О'Нейл был маленький и крепкого телосложения, его каштановые волосы потускнели от частого употребления лака, которым он пользовался, не давая торчать им в разные стороны. А выражение лица было как у дворняжки, которая не пропустит ни одной уличной драки.

Первым заговорил Кундерт:

— Хотя господин Ланг рассеян, но удивительно восприимчив к окружающему, даже если и не очень ясно отдает себе отчет в том, где и в какое время находится. Нас он постоянно называл де Ривьер и Корт.

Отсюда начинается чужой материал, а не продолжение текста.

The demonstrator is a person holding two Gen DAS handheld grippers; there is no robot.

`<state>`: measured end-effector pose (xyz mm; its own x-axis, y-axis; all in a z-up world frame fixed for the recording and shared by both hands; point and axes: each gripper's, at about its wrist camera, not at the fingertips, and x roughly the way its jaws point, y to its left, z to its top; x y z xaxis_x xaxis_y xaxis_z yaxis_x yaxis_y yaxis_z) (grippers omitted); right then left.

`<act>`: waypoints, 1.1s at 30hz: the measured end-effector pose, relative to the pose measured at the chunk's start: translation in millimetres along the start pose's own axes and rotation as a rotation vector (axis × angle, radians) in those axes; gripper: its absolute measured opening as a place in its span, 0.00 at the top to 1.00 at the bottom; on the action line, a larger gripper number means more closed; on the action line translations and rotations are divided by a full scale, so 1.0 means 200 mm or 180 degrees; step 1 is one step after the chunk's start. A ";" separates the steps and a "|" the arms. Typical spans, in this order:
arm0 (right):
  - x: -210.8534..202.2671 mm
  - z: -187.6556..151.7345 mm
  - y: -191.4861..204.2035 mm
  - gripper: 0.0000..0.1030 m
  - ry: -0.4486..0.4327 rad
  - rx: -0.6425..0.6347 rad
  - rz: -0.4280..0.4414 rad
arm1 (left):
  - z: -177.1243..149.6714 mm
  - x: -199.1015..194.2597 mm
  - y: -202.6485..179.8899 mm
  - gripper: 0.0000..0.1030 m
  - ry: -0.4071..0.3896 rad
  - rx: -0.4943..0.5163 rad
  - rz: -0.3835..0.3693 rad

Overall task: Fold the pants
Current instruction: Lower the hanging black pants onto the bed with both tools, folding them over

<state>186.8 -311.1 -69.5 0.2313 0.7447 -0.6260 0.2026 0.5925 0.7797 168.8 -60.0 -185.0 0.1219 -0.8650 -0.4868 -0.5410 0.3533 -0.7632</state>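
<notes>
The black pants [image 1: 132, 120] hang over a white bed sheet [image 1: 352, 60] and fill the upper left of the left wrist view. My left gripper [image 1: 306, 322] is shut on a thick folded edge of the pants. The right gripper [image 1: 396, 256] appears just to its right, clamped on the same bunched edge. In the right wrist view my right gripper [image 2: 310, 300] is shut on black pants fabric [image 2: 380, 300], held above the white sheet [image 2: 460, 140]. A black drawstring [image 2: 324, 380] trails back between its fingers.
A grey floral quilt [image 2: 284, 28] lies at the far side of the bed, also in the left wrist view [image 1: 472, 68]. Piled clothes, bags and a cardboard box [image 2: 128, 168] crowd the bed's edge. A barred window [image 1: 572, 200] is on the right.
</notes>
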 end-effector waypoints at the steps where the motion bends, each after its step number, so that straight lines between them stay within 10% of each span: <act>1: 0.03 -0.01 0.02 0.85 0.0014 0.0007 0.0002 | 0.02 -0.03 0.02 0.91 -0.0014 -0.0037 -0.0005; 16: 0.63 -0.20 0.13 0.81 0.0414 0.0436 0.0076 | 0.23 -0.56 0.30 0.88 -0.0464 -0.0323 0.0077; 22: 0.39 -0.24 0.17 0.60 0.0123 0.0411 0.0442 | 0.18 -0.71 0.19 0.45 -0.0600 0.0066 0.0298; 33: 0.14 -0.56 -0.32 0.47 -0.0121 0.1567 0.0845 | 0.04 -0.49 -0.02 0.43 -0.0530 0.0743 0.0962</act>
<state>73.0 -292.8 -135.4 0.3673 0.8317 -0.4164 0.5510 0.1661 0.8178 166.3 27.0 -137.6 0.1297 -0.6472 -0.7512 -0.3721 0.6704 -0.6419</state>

— Это его товарищи по комнате в «Сен-Пьере», в сороковые годы, — пояснила Симона.

— Он говорит удивительно живо и обладает поразительным запасом слов. Он даже разговаривал с нами по-французски и по-английски. И это означает, что то, что мы называем афазией, то есть распадом речи, еще не наступило или находится в зачаточной стадии.

— Так было не всегда, были периоды, когда он не говорил ни слова. Только с момента, как я нашла фотографии его юности, он опять проявляет ко всему интерес и демонстрирует красноречие.

— Важно, чтобы в период лечения вы продолжали рассматривать с ним эти фотографии.

— А вы думаете, есть шанс его вылечить? — спросила Симона.

Оба доктора посмотрели друг на друга. Теперь заговорил О'Нейл. Он говорил на хорошем немецком, но с английским акцентом и редкостной интонацией ирландцев, заканчивающих каждую фразу вопросительно.

— Для мозга больного Альцгеймером типичны три важнейших характерных признака: во-первых, бляшки, откладывающиеся на стенках сосудов головного мозга; во-вторых, чувствительные к воспалению нервные клетки; в-третьих, нейрофибриллы, тонкие волоконца в теле нервной клетки, утратившие свои функции.